## Exercise description:
Locate, in the data below, the line that contains "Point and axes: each" and the line that contains "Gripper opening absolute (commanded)"; reproduce exactly those two lines and every line between them, nothing more.

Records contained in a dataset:
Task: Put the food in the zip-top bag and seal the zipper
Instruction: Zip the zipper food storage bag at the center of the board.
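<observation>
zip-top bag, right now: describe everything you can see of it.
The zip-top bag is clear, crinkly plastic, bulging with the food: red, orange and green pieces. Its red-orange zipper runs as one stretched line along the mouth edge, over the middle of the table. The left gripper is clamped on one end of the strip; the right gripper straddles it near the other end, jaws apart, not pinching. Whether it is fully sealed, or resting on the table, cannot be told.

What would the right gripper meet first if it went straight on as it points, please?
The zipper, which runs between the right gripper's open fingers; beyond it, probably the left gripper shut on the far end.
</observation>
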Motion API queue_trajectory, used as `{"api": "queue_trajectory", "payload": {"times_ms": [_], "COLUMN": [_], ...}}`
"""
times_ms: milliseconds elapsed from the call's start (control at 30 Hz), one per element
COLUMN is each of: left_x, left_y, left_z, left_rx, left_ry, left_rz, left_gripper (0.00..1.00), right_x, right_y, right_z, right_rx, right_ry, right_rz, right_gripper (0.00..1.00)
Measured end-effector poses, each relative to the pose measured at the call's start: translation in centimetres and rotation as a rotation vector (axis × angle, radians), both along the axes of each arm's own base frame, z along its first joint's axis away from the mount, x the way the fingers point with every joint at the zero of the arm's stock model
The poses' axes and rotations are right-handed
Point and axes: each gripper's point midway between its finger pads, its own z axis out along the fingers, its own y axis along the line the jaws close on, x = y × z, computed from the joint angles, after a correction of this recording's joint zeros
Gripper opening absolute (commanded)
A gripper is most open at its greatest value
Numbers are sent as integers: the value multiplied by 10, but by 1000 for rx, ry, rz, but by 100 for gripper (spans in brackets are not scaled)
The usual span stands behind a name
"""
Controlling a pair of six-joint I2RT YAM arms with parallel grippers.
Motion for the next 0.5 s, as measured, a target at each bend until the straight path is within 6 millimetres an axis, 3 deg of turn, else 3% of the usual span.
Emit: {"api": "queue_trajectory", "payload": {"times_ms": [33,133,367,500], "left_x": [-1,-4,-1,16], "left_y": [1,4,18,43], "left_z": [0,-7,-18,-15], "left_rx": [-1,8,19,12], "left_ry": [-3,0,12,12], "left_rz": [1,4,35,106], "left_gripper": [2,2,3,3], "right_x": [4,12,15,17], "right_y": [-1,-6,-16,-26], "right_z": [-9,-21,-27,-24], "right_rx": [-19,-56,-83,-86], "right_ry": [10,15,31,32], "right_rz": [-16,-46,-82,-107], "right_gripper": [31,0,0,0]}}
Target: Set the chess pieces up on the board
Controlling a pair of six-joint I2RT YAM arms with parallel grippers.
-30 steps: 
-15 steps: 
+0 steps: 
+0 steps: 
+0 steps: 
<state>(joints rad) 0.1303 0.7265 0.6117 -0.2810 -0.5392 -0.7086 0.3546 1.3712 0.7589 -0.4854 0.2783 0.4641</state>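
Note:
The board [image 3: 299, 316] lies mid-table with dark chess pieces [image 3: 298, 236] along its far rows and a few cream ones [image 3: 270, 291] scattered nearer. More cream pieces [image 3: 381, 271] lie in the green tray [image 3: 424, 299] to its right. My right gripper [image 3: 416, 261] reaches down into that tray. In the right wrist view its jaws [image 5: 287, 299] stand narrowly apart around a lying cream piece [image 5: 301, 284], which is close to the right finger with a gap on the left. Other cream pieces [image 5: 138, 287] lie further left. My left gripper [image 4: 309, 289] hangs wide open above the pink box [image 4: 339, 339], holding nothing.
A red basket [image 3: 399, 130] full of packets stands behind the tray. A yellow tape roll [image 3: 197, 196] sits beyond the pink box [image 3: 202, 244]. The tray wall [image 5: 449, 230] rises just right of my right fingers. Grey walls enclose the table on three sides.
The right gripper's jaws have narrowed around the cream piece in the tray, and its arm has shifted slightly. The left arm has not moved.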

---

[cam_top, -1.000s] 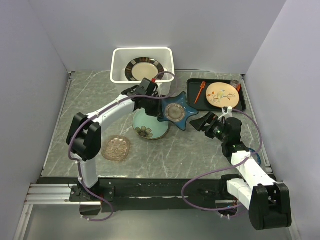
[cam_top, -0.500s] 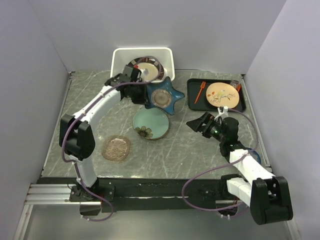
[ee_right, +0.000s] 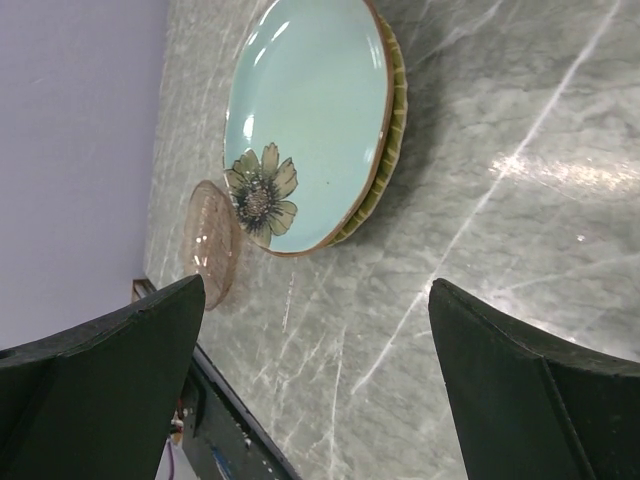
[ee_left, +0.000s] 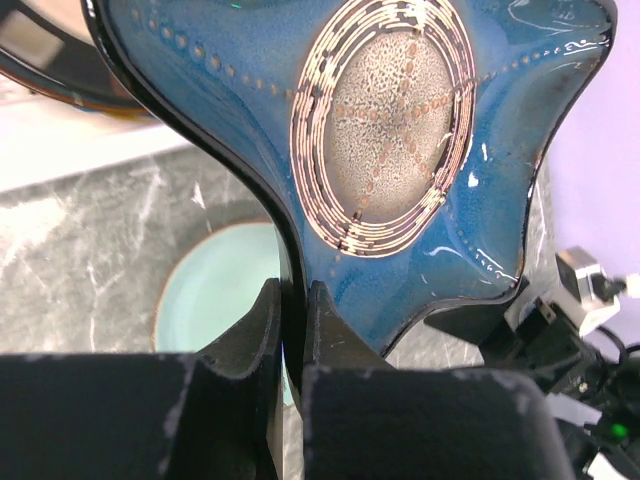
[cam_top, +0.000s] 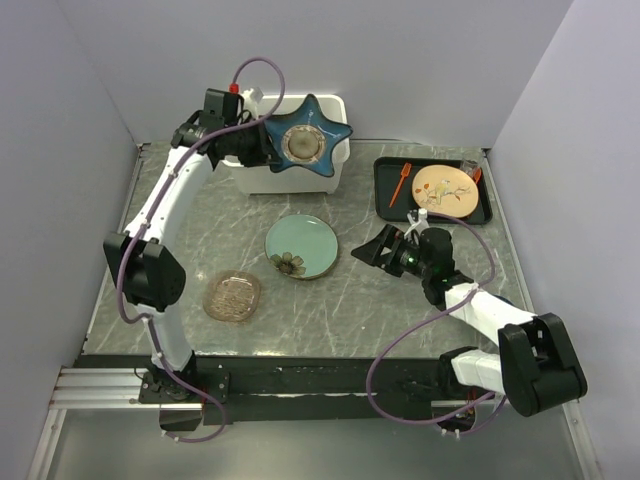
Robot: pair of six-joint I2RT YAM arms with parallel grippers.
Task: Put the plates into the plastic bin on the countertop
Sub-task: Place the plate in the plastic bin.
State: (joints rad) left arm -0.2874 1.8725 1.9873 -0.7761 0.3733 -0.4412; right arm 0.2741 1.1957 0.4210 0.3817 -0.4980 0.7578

## Output of the task:
Point and axes: each gripper's point midway between its finger pads, its own z axis out along the fingers, its own y axis along the line the jaws close on, x = y × z, computed from the joint angles, after a correction of this recording's joint zeros
Gripper opening absolute (commanded)

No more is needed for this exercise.